What is needed: Both the line containing "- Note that" and the line containing "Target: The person" belong to the span. Output exactly that span from the listing below, and nothing outside it.
━━━━━━━━━━━━━━━━
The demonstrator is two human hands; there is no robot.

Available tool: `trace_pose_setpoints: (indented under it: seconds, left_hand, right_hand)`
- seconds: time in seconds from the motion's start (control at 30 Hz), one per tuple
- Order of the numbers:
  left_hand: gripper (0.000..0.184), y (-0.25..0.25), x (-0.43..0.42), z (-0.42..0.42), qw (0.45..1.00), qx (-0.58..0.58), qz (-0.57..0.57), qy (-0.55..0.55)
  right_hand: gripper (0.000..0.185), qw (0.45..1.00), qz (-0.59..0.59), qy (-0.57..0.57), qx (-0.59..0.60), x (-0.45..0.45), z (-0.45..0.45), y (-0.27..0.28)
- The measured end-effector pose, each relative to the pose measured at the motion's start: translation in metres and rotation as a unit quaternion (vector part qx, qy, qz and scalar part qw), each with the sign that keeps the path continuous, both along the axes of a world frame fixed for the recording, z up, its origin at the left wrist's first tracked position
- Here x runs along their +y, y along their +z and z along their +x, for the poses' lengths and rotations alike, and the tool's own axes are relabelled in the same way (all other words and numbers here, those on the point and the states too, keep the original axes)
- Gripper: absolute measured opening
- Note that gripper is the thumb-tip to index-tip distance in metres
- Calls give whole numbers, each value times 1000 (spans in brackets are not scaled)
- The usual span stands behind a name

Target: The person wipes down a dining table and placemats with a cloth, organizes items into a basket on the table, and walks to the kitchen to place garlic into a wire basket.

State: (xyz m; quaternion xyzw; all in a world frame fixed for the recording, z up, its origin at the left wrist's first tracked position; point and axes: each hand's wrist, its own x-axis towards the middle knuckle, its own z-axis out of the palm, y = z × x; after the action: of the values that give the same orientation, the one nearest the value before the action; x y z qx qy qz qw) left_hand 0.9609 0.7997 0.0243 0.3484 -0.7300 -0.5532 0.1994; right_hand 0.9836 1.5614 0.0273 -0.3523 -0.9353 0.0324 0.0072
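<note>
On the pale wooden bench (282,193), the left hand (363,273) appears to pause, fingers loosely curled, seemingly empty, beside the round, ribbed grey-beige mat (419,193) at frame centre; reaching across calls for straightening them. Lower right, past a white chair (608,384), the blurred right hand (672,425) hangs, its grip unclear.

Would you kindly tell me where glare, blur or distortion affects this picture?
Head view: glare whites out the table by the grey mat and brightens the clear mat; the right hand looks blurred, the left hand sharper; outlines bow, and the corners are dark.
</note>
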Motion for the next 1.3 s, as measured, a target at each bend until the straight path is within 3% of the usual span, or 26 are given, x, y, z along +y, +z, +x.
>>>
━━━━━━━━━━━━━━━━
Exercise result:
- Note that gripper is the thumb-tip to index-tip distance in metres
- Calls give whole numbers, each value times 1000 (spans in brackets are not scaled)
- The usual span stands behind a name

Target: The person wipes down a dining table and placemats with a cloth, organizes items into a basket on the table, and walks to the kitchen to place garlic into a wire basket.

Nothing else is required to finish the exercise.